Exercise prompt
Below are some records. Print exactly the lines between the one holding "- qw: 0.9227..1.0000" and the one holding "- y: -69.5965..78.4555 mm", inclusive, and nothing else.

Material for the task

▬▬▬▬▬▬▬▬▬▬

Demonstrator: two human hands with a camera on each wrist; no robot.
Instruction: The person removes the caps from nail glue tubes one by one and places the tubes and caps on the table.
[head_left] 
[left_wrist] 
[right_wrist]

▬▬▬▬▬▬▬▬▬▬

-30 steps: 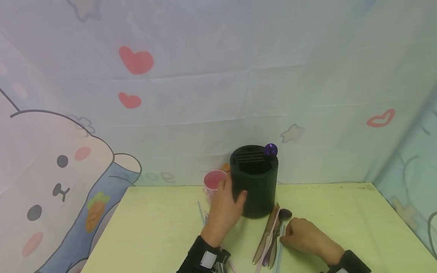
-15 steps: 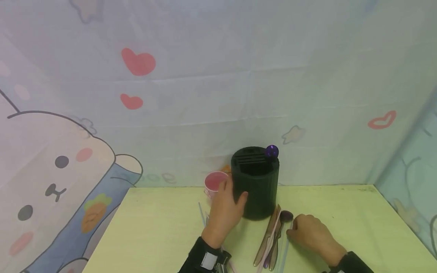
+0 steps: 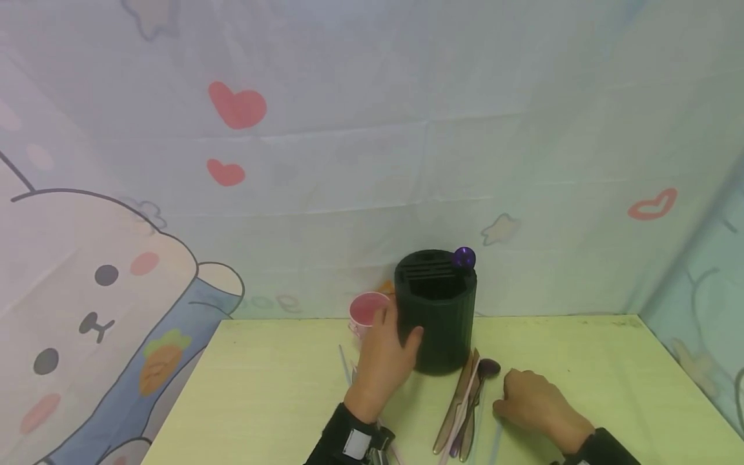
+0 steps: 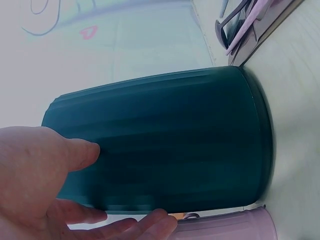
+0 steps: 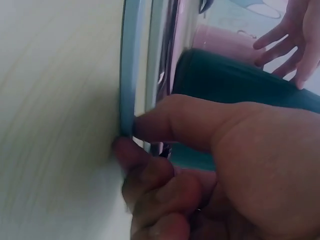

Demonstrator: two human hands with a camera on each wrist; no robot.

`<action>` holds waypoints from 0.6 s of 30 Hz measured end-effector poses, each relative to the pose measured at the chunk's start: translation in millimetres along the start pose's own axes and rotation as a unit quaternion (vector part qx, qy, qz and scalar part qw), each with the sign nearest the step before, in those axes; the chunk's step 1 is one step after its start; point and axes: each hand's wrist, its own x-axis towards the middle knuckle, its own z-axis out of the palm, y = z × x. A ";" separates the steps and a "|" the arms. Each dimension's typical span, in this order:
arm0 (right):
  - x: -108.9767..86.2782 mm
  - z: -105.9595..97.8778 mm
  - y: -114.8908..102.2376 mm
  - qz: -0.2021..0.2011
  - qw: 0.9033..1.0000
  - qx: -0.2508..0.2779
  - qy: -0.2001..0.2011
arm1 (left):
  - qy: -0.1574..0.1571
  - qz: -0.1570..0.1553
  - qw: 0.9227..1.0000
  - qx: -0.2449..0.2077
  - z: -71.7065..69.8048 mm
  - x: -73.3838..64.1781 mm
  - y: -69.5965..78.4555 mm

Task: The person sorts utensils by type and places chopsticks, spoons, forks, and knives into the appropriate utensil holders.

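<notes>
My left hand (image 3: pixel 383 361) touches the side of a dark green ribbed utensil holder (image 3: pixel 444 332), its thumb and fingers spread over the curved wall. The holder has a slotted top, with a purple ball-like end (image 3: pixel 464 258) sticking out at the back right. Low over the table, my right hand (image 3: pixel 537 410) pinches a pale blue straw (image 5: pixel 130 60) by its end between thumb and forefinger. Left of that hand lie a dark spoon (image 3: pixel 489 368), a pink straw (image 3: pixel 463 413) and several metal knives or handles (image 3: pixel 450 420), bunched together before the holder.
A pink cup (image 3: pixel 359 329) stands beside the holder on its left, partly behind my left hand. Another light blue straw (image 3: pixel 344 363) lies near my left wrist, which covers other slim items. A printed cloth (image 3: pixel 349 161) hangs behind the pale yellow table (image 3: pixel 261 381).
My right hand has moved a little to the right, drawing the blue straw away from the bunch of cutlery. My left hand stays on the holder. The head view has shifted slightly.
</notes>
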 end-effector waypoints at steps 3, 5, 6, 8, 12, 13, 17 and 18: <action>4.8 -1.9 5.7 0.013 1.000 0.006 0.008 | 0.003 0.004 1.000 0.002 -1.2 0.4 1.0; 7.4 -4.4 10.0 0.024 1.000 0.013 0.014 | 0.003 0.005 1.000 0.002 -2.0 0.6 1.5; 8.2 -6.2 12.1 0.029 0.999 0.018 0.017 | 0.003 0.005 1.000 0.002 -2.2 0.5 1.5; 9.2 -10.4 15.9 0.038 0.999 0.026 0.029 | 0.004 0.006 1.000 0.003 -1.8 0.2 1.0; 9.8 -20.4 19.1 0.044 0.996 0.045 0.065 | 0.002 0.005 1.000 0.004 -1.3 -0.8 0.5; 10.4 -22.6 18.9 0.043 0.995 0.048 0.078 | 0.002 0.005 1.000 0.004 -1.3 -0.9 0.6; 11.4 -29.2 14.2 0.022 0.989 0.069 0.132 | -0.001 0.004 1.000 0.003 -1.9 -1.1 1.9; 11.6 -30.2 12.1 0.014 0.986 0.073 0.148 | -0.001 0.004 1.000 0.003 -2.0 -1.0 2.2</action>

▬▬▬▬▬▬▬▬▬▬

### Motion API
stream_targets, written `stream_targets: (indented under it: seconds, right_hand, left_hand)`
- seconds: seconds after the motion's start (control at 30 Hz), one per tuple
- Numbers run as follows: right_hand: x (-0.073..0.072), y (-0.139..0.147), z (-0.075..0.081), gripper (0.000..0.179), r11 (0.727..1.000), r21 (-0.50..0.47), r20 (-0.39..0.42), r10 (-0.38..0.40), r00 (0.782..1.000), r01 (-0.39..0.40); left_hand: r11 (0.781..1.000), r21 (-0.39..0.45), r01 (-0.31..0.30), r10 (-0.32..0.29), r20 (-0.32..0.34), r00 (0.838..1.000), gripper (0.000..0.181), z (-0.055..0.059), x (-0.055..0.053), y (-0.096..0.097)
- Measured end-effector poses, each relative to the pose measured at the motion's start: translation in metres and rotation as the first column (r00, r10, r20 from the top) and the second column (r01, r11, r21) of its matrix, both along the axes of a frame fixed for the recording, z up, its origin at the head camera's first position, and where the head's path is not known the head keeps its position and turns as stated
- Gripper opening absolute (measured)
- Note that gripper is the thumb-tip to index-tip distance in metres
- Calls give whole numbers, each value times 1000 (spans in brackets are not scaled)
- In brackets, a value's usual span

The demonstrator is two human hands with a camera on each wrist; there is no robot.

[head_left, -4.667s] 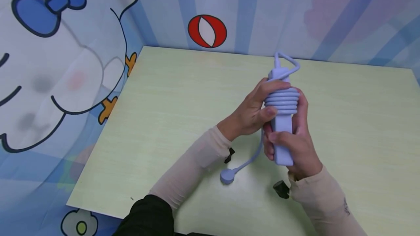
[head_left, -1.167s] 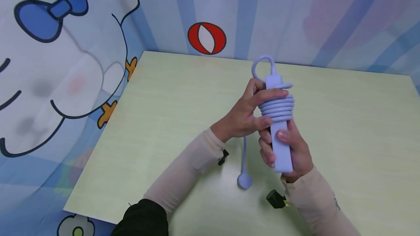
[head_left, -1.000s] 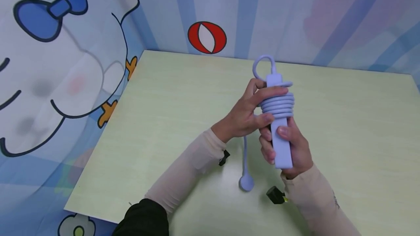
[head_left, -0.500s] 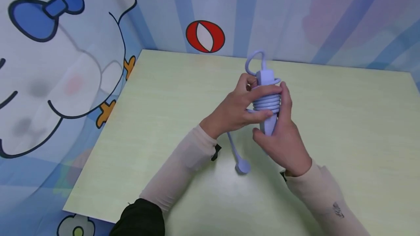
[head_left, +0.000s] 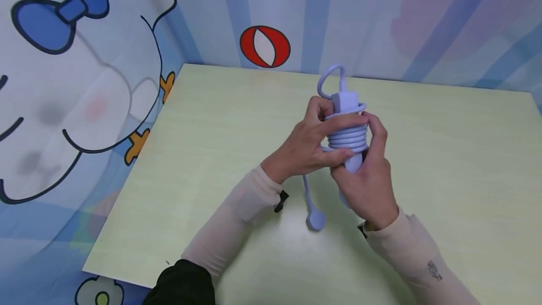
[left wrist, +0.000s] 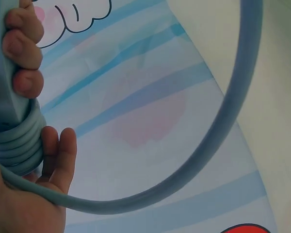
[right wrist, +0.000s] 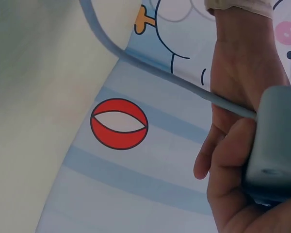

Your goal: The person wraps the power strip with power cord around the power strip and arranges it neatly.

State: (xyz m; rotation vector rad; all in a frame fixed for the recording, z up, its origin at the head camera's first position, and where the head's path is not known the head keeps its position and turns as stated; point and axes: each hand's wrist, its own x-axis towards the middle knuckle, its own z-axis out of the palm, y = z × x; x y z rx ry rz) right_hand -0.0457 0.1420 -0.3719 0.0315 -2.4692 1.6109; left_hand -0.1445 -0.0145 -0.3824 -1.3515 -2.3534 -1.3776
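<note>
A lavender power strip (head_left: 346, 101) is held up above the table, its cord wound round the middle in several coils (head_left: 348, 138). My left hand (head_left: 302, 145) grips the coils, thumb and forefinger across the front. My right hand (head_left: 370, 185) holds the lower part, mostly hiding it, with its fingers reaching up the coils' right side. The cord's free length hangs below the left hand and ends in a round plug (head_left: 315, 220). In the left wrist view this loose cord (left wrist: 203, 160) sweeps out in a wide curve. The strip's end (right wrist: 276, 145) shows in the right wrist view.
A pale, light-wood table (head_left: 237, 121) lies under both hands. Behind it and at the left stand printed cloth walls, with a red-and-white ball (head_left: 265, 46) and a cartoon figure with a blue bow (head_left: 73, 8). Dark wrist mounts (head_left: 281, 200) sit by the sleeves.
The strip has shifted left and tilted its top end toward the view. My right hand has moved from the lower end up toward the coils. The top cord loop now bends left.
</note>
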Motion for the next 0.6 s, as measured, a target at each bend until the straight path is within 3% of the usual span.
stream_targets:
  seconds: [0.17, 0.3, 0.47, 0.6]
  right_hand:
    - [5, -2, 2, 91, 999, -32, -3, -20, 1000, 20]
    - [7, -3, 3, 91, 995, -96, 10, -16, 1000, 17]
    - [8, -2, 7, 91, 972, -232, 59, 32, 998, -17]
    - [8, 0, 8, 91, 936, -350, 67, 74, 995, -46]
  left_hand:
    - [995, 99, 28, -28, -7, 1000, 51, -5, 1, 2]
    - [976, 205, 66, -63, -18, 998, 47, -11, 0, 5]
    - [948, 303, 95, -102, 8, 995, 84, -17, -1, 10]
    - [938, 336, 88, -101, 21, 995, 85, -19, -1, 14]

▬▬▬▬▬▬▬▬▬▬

Answer for this exercise
  - qw: 0.9227..1.0000
  - qx: -0.2449..0.2077
  - z: -71.7065..69.8048 mm
  - x: -73.3838..64.1781 mm
  - y: -69.5965..78.4555 mm

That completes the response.